▸ DATASET CONTENT:
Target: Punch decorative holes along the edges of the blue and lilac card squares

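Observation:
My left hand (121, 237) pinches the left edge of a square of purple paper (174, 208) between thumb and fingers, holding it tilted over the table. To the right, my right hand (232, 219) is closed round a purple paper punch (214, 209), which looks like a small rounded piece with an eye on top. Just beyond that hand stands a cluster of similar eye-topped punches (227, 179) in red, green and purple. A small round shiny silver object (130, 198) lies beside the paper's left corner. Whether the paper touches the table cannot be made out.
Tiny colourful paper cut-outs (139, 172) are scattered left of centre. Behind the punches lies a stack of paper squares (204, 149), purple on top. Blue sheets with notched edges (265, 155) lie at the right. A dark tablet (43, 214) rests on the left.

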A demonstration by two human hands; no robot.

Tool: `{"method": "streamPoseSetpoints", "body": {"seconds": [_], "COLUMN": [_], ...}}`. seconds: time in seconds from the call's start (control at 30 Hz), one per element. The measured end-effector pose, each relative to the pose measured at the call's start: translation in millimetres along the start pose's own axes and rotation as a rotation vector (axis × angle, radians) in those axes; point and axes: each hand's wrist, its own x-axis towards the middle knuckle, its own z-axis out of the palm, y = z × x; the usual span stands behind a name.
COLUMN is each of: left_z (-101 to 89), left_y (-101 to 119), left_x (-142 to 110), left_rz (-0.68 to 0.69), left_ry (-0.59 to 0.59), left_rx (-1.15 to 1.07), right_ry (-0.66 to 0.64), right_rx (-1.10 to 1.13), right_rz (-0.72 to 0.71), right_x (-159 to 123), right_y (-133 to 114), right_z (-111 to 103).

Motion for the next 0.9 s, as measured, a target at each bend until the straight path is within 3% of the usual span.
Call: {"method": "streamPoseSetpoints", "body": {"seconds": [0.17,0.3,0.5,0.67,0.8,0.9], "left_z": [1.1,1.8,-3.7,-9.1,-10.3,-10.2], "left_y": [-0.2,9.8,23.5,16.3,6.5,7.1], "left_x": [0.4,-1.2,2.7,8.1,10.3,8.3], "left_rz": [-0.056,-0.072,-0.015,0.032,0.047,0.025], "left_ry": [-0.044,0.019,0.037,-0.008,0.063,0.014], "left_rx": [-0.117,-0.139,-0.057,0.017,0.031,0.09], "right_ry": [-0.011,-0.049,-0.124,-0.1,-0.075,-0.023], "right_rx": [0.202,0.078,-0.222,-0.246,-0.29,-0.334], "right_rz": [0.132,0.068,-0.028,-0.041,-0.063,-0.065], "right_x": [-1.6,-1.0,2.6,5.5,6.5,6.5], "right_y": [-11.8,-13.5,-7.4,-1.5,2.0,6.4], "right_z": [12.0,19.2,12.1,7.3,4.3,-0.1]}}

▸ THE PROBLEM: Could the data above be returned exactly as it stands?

▸ EXERCISE RESULT:
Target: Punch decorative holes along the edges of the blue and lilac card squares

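Observation:
My left hand (121, 237) pinches the left edge of a square of purple paper (174, 208) between thumb and fingers, holding it tilted over the table. To the right, my right hand (232, 219) is closed round a purple paper punch (214, 209), which looks like a small rounded piece with an eye on top. Just beyond that hand stands a cluster of similar eye-topped punches (227, 179) in red, green and purple. A small round shiny silver object (130, 198) lies beside the paper's left corner. Whether the paper touches the table cannot be made out.
Tiny colourful paper cut-outs (139, 172) are scattered left of centre. Behind the punches lies a stack of paper squares (204, 149), purple on top. Blue sheets with notched edges (265, 155) lie at the right. A dark tablet (43, 214) rests on the left.
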
A demonstration by two human hands; no robot.

Tool: `{"method": "streamPoseSetpoints", "body": {"seconds": [_], "COLUMN": [_], ...}}`. seconds: time in seconds from the call's start (control at 30 Hz), one per element. The measured end-effector pose, each relative to the pose measured at the call's start: translation in millimetres along the start pose's own axes and rotation as a rotation vector (axis × angle, radians) in those axes; point and axes: each hand's wrist, its own x-axis towards the middle knuckle, its own z-axis out of the palm, y = z × x; the usual span stands behind a name.
COLUMN is each of: left_z (-101 to 89), left_y (-101 to 119), left_x (-142 to 110), left_rz (-0.68 to 0.69), left_ry (-0.59 to 0.59), left_rx (-1.15 to 1.07), right_ry (-0.66 to 0.64), right_rx (-1.10 to 1.13), right_rz (-0.72 to 0.71), right_x (-159 to 123), right_y (-133 to 114), right_z (-111 to 103).

Motion for the next 0.9 s, as measured, a target at each bend until the straight path is within 3% of the usual span.
Call: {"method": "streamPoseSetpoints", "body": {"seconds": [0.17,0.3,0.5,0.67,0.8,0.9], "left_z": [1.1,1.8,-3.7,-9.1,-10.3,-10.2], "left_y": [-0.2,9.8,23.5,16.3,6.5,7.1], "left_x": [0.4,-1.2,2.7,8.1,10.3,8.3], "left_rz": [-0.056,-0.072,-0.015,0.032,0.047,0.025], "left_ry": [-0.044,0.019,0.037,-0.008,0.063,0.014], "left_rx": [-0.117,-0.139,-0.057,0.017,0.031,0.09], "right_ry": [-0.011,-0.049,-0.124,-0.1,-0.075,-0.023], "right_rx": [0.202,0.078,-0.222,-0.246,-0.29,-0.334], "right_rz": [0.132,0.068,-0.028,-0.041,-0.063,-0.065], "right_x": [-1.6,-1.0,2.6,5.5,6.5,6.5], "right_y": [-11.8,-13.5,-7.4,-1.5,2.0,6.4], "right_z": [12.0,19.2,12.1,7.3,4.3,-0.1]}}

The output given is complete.